Fed’s ‘Skinny Master Accounts’ Split Crypto Firms and Banks
The Federal Reserve sought public comment on a proposal to offer limited-access “skinny master accounts” to certain fintech and crypto firms; the consultation closed with 44 responses. Most crypto firms and stablecoin issuers (notably Circle and Anchorage Digital Bank) generally supported the plan, arguing it would strengthen U.S. payment rails and align with Congress’ GENIUS Act goals. The Fed’s proposed guardrails include an overnight balance cap equal to the lower of $500 million or 10% of an account-holder’s assets, no interest paid on balances, and no direct access to the Fed’s Automated Clearing House (ACH) and some clearing services. Anchorage welcomed access but flagged practical concerns around the balance cap, lack of interest on reserves, and denied ACH/clearing access. Banking groups, including the American Bankers Association and state bankers associations, warned many eligible nonbank entities lack long-term regulatory records and consistent federal safety-and-soundness standards; they urged stronger governance, risk management and compliance conditions. Watchdog Better Markets opposed the move as an irresponsible concession to crypto. The Fed will review comments and may take months to issue final rules. Traders should monitor regulatory updates because limited central-bank access for crypto firms could affect liquidity, settlement speed and treasury operations in crypto-linked payment services. Primary keywords: Federal Reserve, skinny master accounts, crypto firms, Circle, Anchorage. Secondary keywords: payment infrastructure, ACH limits, overnight balance cap, regulatory standards.
Neutral
The proposal is a mixed signal: official recognition of fintech and crypto firms’ roles in payments could be positive for crypto-linked payment services, but strict limits (balance caps, no interest, no ACH access) constrain operational scale and liquidity.

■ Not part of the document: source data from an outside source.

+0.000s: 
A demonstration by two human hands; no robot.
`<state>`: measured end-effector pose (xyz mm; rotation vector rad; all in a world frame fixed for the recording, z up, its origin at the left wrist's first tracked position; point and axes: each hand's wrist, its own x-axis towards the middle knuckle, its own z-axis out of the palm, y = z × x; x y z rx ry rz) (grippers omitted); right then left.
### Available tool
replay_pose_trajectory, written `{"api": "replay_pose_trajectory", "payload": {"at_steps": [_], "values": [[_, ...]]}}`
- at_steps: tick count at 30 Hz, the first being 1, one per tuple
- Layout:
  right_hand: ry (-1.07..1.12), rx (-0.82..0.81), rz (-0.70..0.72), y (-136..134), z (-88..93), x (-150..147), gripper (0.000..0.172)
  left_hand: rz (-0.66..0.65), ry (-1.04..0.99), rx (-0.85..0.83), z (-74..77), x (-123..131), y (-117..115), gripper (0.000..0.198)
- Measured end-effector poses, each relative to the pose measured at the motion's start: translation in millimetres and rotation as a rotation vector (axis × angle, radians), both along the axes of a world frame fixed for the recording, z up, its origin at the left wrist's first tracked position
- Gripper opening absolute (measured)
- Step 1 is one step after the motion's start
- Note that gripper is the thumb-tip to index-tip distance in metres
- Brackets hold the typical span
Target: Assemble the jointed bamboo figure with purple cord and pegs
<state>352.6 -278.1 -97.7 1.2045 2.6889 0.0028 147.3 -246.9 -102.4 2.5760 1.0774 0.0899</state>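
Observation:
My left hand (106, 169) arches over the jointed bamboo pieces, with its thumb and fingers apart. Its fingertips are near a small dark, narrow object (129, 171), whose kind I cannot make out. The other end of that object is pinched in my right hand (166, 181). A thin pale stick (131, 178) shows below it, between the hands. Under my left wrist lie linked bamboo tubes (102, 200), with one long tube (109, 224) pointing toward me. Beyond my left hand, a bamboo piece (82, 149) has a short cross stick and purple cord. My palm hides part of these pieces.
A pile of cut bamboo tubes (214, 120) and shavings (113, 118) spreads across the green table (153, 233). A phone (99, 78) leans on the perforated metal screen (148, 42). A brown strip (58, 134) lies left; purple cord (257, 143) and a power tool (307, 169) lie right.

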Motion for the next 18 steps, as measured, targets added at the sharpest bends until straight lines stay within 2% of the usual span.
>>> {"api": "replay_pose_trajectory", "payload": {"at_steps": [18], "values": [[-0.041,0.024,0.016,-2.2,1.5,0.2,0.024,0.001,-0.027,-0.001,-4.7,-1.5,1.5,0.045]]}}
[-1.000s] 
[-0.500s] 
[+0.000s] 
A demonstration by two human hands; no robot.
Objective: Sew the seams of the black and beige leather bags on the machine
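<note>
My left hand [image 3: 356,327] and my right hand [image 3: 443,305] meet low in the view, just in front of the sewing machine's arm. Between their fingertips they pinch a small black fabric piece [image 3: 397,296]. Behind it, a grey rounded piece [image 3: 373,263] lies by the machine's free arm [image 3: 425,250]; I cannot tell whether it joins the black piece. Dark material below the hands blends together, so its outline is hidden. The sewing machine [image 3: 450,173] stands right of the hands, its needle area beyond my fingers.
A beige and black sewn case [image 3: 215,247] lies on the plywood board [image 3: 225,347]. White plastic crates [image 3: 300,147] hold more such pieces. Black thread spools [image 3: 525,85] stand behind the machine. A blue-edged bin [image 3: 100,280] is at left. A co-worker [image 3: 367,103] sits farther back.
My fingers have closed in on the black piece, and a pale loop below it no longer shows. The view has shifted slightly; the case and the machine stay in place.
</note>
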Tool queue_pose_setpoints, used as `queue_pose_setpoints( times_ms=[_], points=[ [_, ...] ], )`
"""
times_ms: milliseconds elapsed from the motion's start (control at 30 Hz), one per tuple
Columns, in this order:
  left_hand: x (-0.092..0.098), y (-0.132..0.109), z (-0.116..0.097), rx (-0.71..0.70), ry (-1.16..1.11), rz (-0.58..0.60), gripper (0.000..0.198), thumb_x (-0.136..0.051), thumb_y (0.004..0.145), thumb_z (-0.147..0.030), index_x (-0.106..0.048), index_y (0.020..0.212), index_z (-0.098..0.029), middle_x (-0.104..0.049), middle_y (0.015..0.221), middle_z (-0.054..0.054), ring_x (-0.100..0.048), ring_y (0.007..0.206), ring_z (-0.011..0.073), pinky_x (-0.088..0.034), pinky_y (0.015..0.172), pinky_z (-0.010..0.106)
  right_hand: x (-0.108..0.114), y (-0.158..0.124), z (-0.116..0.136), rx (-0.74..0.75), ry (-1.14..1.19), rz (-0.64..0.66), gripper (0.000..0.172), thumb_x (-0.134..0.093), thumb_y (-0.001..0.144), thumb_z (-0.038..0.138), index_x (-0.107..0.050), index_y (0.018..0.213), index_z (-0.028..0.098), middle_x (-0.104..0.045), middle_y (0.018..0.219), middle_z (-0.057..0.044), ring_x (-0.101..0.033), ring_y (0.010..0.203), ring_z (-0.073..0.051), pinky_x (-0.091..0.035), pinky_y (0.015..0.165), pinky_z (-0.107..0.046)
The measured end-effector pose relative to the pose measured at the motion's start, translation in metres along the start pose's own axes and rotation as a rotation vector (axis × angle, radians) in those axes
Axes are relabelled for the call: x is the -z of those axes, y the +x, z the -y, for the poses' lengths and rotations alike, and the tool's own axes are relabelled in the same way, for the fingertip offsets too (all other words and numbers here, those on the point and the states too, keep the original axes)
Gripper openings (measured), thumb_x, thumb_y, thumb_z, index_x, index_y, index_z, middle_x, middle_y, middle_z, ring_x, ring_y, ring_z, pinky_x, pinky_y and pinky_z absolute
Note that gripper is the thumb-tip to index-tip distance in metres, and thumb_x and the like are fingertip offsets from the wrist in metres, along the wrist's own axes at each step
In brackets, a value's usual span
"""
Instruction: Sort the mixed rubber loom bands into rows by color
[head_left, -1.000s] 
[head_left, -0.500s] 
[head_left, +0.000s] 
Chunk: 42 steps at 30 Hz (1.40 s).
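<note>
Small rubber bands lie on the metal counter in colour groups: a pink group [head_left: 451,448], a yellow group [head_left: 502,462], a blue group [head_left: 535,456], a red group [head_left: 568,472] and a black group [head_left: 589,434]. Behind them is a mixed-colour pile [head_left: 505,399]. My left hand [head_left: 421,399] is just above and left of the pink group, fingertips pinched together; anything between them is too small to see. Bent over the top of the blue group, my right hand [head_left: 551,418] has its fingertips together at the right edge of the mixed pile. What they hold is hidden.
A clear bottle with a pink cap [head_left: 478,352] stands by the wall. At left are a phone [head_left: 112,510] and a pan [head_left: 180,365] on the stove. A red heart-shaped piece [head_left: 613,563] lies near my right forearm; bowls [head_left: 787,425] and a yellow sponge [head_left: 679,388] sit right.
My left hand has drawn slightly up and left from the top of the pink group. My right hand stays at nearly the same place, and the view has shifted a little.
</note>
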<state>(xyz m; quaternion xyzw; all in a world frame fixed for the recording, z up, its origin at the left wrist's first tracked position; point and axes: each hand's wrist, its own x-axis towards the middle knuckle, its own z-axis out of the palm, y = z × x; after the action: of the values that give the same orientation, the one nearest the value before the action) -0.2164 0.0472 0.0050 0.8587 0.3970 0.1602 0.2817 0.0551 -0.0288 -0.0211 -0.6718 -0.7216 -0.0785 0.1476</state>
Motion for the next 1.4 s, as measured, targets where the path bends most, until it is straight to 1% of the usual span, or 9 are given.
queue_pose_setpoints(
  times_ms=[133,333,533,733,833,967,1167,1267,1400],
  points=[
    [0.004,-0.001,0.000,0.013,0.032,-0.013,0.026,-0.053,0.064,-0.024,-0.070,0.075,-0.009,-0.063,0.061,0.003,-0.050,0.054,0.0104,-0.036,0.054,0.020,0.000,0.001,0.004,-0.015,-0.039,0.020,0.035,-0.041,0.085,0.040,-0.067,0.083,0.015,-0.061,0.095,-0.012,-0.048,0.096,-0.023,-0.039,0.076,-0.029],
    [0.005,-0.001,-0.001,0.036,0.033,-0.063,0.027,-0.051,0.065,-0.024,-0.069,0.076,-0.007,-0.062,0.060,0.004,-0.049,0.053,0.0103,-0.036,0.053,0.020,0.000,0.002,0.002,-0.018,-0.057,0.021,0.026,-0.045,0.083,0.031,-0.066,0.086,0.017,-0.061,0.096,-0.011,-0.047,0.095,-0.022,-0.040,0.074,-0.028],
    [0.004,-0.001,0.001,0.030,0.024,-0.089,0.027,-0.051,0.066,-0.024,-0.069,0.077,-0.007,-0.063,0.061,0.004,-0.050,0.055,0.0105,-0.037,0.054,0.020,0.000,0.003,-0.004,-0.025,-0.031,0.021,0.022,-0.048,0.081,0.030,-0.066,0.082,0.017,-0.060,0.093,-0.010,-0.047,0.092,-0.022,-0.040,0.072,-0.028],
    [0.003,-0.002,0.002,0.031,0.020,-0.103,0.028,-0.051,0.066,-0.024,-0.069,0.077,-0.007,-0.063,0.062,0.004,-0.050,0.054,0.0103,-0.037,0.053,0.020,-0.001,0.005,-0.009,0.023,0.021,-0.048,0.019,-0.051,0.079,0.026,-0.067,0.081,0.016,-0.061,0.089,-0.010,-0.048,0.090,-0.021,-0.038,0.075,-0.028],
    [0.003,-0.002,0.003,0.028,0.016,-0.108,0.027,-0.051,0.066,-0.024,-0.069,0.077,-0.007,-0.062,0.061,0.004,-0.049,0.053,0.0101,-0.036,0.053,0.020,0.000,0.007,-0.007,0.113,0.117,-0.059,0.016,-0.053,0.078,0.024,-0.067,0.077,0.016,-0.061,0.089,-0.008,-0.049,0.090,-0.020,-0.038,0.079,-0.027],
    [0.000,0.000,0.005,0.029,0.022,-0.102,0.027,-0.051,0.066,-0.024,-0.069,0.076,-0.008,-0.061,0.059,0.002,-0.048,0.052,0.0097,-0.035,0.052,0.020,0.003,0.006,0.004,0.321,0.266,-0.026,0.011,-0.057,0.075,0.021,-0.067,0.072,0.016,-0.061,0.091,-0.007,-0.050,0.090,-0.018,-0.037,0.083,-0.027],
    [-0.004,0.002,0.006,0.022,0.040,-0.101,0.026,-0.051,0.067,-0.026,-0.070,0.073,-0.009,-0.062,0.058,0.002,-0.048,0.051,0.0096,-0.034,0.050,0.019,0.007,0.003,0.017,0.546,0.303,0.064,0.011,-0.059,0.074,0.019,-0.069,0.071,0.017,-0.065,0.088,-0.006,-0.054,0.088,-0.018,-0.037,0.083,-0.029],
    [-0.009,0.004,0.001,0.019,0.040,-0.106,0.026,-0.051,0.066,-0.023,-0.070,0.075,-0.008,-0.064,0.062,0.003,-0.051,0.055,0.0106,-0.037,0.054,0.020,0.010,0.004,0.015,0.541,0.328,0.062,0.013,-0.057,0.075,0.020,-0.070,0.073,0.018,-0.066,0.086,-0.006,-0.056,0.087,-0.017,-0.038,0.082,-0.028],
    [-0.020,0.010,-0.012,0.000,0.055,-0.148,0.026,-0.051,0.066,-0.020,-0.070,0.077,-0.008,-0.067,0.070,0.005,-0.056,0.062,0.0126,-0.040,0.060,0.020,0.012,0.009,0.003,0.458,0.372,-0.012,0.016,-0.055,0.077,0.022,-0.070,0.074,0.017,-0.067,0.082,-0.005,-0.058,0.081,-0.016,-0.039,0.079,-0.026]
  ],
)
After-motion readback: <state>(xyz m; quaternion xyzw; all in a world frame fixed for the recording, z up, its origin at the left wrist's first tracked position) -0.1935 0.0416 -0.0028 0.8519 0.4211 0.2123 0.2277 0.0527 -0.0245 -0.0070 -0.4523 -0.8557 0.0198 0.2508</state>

In the short term, the announcement may cause limited volatility: optimistic traders could price in improved legitimacy for crypto payments, while concerns about constrained liquidity and operational hurdles could cap upside. In the medium-to-long term, final rule details will determine impact: permissive limits and clearer compliance pathways would be bullish for stablecoin-linked payment volumes and integrations; stringent restrictions or heavy compliance burdens would be neutral-to-bearish by limiting growth in on‑chain/off‑chain settlement flows. Banking groups’ calls for tougher safeguards and watchdog opposition increase the chance of restrictive final rules, so the most likely net market effect is neutral until rules are finalized and implemented.